Una spaventosa tratta di uomini percorre da Sud a Nord l’intero territorio nazionale egiziano, partendo dai campi rifugiati del Sudan orientale e diretta verso le nude lande della Penisola del Sinai. Da anni le organizzazioni per la protezione dei rifugiati e gli attivisti per la difesa dei diritti umani cercano di attirare l’attenzione sul traffico di rifugiati eritrei rapiti dai campi vicino Kassala – agglomerato urbano di 400 mila abitanti al confine tra Sudan ed Eritrea- e trasportati per migliaia e migliaia di chilometri in condizioni disumane verso i territori di confine tra Israele ed Egitto, da dove partono ingenti richieste di riscatto. Una terribile fine attenderà coloro le cui famiglie non riusciranno a soddisfare le richieste dei rapitori.
IL CAMPO DI SHAGARAB – Il campo rifugiati di Shagarab, situato una cinquantina di chilometri a Nord-Ovest dell’intersezione tra i confini di Eritrea, Etiopia e Sudan, è uno dei più importanti del Sudan orientale. È qui che viene condotta dalle autorità sudanesi un’ampia parte dei profughi provenienti dal Corno d’Africa, in particolar modo dall’Eritrea. È proprio da Asmara che giunge un flusso ininterrotto di uomini e donne, in fuga da un regime corrotto e repressivo, da un Paese povero e privo di prospettive e da un servizio di leva che si protrae per anni e anni. I profughi eritrei cercano di attraversare il territorio sudanese per giungere verso il Nord Africa e l’Europa o per raggiungere il territorio israeliano e chiedere asilo (si calcola che circa 40mila eritrei vivano oggi in Israele). Una gran parte viene però intercettata dalle autorità sudanesi e condotta nei campi rifugiati dove rimane in attesa di ottenere un visto per l’uscita dal Sudan. Molti di costoro non riceveranno mai il lasciapassare necessario e verranno rimpatriati con la forza in Eritrea, nonostante il diritto internazionale obblighi le nazioni aderenti a concedere asilo a individui in fuga da Stati in cui vengono violati i più elementari diritti umani.

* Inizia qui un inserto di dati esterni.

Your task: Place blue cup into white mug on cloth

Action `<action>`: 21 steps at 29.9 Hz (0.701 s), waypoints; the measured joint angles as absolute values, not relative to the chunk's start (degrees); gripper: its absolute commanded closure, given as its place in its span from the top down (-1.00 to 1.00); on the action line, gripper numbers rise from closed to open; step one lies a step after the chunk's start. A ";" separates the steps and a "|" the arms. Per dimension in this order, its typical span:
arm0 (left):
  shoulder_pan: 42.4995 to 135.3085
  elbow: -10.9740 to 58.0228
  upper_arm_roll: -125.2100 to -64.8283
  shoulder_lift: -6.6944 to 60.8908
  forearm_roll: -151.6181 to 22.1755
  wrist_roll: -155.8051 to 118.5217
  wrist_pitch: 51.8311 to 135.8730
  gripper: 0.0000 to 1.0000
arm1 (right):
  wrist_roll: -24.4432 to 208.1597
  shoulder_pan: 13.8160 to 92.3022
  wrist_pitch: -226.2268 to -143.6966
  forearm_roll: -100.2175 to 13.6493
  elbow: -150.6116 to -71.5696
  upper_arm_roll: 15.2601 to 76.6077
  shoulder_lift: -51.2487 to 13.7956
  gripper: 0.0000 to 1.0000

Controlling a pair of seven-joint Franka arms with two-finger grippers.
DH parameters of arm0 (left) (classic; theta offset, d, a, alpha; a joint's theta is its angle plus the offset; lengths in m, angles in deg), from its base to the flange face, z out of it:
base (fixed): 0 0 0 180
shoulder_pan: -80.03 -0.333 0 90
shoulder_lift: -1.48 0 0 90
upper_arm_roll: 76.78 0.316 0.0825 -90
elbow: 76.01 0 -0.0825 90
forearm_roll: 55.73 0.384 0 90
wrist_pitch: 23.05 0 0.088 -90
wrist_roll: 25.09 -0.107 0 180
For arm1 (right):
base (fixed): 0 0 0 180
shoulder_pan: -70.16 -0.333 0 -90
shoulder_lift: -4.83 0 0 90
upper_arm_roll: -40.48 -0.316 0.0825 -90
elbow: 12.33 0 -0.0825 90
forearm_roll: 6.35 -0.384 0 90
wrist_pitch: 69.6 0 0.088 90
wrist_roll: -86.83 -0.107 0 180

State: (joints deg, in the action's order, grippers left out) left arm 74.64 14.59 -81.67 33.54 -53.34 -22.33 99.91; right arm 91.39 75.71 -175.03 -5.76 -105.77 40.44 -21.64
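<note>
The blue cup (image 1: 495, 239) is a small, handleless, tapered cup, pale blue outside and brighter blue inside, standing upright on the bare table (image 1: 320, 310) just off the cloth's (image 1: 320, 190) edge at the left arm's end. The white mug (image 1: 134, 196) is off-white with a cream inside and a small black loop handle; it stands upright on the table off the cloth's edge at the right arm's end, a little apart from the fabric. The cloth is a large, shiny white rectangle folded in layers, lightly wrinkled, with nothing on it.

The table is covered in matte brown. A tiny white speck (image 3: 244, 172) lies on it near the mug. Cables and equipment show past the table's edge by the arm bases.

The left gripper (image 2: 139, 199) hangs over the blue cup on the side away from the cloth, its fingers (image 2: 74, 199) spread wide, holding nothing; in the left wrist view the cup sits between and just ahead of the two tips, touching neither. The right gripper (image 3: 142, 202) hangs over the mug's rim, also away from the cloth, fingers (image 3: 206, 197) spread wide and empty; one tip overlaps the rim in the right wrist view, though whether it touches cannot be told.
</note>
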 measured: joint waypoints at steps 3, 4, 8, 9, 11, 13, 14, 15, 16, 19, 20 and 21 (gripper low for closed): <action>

IL SEQUESTRO – A Shagarab sono oggi raccolti circa 30mila rifugiati, oltre il 90% dei quali di origine eritrea. È nei pressi di questo campo che si è verificata la maggior parte dei sequestri: un numero imprecisato, stimato attorno ai 400 individui dall’UNHCR , l’agenzia dell’ONU che si occupa dei rifugiati (ma la carenza di informazioni rende concreto il rischio che il numero sia ben maggiore). Gli individui vengono prelevati con l’inganno o con la forza, condotti nel Sinai in un viaggio interminabile e quindi rinchiusi in attesa del pagamento del riscatto da parte delle famiglie. Le richieste economiche dei rapitori sono spesso impossibili da soddisfare (in alcuni casi si è parlato di 40mila dollari) per famiglie che vivono in condizioni di estrema povertà.
La mappa del Sudan, in posizione strategica di “cerniera” tra Egitto, Corno d’Africa e Medio Oriente
CHI E’ IL COLPEVOLE – Responsabile del lucroso traffico sono, secondo le testimonianze dei superstiti, i membri della tribù beduina dei Rashaayda. Originari di una delle più numerose tribù beduine della Penisola Arabica (presenti in particolar modo nell’Hijaz), alcuni Rashaayda si sono stanziati in territorio eritreo, spingendosi poi fino all’odierno Sudan. Da quest’area, membri della tribù conducono un traffico di uomini, merci e armi che innerva l’area Nord-orientale del continente africano. L’azione dei Rashaayda sarebbe però impossibile senza la collaborazione di agenti sudanesi che sorvegliano l’area dei campi rifugiati e delle autorità che controllano le arterie stradali egiziane. Lo scorso gennaio, dopo la sparizione di quattro donne eritree allontanatesi momentaneamente dal campo, è partita una rivolta dall’interno di Shagarab: centinaia di rifugiati si sono accaniti contro un villaggio Rashaayda nelle vicinanze, accusando i loro membri di complicità nel rapimento. I beduini hanno risposto all’aggressione aprendo il fuoco contro i profughi e ferendone diversi. Senza una maggior collaborazione da parte delle autorità sudanesi sembra molto difficile interrompere la tratta d’uomini che sconvolge l’Africa Nord-Orientale, aumentando il livello della disperazione dei deboli. Un impegno più forte per la loro protezione è oggi necessario.